Directions for this task
Among these records, which lines include "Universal"? Copy them out.

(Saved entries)
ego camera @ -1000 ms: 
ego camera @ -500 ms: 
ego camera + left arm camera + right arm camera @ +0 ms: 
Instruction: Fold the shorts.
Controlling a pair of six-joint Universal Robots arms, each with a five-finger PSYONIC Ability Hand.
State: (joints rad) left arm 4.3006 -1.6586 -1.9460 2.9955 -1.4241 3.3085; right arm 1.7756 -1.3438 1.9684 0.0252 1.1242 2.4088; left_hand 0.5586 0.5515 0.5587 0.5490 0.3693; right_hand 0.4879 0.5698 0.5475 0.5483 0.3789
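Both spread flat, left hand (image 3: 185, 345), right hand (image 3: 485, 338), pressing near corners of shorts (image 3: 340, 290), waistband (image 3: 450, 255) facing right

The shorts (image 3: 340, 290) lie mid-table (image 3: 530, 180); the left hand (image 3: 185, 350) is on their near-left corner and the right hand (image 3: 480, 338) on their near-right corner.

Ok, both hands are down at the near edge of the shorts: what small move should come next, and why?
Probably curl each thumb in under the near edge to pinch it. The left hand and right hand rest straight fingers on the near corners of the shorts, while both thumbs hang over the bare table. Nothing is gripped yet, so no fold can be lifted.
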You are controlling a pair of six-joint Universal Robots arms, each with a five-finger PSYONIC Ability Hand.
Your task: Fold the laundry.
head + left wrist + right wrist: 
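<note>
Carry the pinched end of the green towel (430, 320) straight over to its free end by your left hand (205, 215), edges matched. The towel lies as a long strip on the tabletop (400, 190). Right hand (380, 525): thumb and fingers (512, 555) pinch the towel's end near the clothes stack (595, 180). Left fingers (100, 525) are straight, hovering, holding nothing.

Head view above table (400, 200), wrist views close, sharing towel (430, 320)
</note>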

Your solution
Controlling a pair of six-joint Universal Robots arms, each with a five-finger PSYONIC Ability Hand.
You are controlling a pair of six-joint Universal Robots arms, each with a five-finger PSYONIC Ability Hand.

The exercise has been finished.